Among the entries, which lines carry the string "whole"? Copy every one.

----- RECORDS FOR PROCESSING -----

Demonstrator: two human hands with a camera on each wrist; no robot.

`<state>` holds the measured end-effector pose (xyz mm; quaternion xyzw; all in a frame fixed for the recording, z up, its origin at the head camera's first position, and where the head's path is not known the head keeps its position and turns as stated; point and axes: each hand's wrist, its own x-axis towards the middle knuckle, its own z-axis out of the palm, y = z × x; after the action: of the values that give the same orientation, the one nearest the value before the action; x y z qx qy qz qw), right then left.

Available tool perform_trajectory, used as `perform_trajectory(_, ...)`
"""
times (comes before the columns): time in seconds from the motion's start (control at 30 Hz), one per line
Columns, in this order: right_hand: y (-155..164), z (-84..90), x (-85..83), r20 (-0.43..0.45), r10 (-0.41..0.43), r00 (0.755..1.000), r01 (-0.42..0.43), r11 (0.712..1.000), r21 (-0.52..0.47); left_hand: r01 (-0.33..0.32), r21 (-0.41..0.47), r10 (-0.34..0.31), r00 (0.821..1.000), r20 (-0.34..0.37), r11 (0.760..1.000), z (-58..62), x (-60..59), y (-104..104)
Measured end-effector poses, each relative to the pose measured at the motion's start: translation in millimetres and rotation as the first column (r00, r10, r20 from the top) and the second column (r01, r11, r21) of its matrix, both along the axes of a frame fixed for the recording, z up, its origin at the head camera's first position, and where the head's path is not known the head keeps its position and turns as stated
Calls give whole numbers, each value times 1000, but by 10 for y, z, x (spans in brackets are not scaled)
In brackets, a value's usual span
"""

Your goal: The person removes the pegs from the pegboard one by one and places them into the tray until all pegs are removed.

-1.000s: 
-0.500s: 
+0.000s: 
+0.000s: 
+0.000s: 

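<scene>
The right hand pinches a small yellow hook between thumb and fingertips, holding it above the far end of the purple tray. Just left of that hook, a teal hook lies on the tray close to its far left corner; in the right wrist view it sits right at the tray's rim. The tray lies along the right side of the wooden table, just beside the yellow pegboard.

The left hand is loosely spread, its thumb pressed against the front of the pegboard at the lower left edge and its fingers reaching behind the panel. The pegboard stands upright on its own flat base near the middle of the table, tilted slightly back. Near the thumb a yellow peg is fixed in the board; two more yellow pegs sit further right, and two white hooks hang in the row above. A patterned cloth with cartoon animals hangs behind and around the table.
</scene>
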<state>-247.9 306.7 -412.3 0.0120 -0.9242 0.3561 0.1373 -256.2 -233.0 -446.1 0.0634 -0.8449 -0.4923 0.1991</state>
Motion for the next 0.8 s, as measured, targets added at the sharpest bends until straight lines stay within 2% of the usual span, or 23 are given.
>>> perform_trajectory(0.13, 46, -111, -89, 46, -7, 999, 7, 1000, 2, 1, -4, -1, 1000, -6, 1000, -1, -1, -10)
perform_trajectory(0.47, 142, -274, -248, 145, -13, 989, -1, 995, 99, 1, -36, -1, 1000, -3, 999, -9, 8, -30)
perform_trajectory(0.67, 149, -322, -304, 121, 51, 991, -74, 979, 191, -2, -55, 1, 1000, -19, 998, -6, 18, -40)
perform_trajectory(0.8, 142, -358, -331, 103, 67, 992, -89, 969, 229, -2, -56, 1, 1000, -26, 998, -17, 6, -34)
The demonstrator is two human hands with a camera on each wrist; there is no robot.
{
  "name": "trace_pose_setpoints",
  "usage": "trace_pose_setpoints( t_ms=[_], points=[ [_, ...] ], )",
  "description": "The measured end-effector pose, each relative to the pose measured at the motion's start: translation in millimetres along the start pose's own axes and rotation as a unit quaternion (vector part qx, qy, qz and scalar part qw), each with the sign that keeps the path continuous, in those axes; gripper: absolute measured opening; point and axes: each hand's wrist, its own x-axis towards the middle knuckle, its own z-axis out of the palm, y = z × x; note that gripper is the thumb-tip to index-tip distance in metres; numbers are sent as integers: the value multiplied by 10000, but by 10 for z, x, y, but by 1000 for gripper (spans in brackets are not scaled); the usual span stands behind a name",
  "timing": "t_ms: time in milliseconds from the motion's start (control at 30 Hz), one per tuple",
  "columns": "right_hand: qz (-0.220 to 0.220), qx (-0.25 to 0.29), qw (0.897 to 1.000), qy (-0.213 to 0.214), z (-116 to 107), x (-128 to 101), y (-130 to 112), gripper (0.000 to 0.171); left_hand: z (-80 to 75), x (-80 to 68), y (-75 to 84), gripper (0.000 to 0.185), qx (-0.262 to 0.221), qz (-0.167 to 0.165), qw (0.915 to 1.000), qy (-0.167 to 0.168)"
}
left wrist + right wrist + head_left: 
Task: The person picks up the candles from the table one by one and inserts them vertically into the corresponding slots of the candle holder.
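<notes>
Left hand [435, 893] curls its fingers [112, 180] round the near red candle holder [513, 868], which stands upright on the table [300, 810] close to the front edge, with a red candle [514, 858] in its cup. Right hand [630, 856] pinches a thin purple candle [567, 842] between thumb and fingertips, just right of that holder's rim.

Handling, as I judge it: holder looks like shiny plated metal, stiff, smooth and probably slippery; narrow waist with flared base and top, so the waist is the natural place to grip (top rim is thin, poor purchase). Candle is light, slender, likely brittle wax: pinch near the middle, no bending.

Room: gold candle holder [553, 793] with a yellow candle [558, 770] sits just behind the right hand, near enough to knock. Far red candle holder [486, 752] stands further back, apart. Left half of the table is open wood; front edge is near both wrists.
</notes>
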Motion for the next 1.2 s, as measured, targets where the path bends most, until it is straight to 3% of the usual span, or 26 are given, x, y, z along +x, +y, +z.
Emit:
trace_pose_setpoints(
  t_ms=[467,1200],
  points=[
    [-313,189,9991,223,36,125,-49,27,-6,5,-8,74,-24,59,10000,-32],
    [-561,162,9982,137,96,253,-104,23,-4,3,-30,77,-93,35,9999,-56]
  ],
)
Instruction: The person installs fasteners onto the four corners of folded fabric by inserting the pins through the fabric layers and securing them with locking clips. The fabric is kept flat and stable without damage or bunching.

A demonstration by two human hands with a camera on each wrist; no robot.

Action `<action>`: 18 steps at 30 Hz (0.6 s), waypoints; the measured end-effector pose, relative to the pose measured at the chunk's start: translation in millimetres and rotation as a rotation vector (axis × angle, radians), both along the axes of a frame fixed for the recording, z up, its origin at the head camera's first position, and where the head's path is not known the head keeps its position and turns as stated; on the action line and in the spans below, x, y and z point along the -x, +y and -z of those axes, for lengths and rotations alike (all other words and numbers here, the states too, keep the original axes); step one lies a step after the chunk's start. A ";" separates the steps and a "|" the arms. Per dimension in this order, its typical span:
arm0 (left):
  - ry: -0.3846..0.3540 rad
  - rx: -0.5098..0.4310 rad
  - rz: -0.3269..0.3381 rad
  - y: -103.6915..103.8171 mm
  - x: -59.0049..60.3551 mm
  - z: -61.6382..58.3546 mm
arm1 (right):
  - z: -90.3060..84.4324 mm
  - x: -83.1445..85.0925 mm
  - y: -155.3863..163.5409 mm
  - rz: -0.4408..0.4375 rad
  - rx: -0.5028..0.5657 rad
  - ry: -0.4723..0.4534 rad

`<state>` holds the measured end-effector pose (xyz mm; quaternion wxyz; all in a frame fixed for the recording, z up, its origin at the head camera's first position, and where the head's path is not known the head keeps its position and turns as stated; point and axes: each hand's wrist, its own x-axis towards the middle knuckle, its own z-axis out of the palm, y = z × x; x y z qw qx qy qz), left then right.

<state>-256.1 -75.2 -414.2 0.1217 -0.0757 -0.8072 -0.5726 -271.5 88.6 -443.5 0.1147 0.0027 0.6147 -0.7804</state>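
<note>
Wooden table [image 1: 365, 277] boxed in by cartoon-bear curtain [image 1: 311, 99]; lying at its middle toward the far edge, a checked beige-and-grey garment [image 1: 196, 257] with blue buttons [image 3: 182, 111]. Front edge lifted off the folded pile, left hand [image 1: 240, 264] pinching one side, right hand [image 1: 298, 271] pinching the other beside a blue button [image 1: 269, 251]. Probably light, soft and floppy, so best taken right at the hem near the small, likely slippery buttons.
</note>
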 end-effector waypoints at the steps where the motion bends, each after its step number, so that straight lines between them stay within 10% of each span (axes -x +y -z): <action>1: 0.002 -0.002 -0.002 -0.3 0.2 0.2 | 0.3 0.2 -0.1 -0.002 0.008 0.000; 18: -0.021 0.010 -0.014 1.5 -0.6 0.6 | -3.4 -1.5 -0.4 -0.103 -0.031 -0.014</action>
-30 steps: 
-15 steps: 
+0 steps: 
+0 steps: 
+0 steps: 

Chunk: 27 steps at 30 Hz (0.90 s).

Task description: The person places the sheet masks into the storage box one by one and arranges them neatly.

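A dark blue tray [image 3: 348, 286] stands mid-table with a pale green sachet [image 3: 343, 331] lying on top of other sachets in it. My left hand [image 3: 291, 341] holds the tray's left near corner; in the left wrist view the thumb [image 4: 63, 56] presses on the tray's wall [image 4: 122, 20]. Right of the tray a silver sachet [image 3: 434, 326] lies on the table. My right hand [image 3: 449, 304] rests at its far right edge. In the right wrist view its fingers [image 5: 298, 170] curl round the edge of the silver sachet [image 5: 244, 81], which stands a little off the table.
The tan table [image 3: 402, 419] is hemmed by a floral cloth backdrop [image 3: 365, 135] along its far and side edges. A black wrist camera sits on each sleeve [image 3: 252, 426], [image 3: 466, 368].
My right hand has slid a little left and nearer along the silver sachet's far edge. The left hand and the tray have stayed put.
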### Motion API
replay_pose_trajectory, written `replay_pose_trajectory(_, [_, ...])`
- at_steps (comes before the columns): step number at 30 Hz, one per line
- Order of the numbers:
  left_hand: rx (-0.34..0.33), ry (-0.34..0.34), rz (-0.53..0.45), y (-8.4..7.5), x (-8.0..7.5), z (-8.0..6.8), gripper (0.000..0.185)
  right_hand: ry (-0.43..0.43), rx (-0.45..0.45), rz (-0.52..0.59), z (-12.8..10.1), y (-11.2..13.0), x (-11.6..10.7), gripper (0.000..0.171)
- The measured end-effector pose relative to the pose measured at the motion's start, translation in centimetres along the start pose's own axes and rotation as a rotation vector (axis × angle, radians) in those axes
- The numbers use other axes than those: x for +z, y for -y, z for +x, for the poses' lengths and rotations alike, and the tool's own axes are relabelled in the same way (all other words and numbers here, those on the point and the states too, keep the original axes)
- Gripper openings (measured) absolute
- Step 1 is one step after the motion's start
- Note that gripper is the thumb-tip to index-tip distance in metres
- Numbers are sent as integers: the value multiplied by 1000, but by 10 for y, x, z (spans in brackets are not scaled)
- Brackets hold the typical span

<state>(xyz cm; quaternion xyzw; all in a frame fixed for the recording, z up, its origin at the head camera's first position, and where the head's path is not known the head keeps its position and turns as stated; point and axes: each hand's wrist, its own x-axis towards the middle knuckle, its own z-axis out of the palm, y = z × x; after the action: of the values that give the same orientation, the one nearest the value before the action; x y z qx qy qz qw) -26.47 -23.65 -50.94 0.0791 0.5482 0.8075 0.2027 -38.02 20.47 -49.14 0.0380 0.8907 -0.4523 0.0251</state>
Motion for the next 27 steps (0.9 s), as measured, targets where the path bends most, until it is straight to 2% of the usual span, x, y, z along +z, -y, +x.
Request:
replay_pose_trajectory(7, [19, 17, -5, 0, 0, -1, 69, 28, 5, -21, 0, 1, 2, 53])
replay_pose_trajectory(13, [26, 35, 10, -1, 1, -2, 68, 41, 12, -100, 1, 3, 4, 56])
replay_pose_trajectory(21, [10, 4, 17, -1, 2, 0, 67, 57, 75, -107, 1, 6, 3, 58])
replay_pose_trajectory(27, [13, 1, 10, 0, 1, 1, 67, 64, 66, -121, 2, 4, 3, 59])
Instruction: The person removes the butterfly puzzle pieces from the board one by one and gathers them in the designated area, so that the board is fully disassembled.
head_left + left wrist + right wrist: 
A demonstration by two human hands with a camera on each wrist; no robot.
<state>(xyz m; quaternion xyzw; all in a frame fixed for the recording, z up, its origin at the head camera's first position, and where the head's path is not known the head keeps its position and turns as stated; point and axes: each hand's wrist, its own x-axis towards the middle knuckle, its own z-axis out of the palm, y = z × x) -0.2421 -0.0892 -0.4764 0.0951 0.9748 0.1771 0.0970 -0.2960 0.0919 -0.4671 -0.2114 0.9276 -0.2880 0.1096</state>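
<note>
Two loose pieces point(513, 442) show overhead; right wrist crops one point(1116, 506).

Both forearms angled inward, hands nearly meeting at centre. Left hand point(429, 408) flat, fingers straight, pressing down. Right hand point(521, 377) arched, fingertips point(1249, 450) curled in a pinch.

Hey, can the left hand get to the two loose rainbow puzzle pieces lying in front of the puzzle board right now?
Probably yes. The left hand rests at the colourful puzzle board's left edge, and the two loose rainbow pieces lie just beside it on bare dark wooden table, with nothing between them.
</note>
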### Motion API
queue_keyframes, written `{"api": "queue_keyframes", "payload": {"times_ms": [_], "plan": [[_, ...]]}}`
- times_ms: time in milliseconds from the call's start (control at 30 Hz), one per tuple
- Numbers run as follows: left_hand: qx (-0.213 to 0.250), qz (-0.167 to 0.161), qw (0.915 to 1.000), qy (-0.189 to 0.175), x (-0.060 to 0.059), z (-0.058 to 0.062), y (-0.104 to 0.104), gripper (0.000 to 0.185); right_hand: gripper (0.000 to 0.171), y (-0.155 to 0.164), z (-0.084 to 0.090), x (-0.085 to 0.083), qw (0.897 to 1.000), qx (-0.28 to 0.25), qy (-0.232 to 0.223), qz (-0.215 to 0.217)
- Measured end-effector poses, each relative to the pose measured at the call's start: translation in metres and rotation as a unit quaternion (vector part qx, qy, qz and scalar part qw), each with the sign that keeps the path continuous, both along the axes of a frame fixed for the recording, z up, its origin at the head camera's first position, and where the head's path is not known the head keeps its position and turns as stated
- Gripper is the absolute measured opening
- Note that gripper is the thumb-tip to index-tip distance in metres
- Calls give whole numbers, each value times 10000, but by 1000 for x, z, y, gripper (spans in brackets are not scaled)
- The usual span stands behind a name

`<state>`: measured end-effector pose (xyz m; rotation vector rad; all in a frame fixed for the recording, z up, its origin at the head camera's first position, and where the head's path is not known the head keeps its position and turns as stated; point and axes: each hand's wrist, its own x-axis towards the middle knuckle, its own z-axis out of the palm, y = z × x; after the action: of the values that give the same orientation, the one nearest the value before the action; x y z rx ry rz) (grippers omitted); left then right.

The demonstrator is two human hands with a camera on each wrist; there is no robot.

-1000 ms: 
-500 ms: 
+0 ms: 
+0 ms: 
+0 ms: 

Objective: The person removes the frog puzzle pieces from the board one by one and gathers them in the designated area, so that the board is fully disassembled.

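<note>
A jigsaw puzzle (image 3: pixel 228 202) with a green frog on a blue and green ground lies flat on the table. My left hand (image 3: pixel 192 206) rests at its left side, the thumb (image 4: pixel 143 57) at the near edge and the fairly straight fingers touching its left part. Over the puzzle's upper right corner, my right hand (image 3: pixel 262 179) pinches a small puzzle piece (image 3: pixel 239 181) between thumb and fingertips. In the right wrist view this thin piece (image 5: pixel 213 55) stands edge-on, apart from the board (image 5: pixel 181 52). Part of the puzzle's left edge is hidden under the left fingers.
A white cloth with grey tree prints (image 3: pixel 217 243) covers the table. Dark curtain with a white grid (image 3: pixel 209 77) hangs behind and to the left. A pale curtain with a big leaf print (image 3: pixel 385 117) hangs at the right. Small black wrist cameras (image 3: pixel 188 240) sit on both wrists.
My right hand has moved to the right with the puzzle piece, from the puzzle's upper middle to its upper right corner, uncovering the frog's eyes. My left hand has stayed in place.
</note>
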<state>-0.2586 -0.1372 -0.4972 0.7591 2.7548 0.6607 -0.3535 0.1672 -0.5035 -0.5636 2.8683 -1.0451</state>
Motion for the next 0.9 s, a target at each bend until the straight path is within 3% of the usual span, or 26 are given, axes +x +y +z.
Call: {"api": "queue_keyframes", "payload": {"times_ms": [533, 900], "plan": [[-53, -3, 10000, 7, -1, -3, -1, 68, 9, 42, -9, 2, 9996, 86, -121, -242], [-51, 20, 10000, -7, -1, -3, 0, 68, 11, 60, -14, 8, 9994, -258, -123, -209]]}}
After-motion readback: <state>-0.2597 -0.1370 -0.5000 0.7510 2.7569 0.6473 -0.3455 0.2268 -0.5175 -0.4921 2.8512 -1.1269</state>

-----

**RESULT OF THE EXERCISE**
Calls give whole numbers, each value times 1000, but by 10 for y, z, x (spans in brackets are not scaled)
- Calls give whole numbers, each value times 10000, but by 1000 for x, z, y, gripper (spans in brackets are not scaled)

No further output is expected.